*What the task requires:*
Print word for word whatever lies between the first line of the material and the line holding "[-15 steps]", both included, and omit all pictures.

*Collected data:*
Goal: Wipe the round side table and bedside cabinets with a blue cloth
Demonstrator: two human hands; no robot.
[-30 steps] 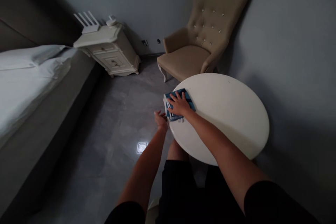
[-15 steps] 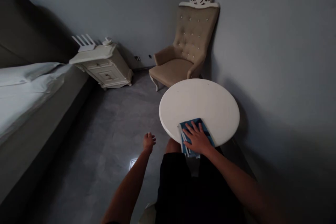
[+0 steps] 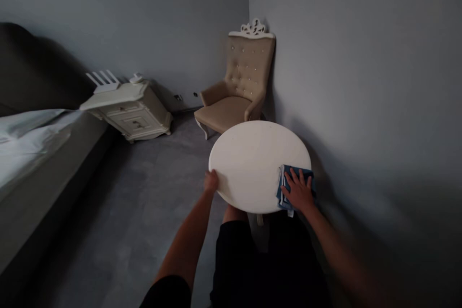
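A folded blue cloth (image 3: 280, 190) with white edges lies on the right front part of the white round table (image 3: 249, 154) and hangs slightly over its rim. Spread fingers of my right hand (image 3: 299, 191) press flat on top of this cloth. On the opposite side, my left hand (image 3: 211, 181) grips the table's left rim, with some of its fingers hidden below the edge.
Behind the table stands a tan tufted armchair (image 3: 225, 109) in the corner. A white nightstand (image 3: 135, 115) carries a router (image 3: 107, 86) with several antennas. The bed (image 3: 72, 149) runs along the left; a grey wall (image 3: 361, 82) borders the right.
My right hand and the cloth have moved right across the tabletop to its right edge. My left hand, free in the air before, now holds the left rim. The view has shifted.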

*Problem solution:*
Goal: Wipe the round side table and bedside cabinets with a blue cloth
Demonstrator: two human hands; no robot.
[-30 steps] 
[-15 steps] 

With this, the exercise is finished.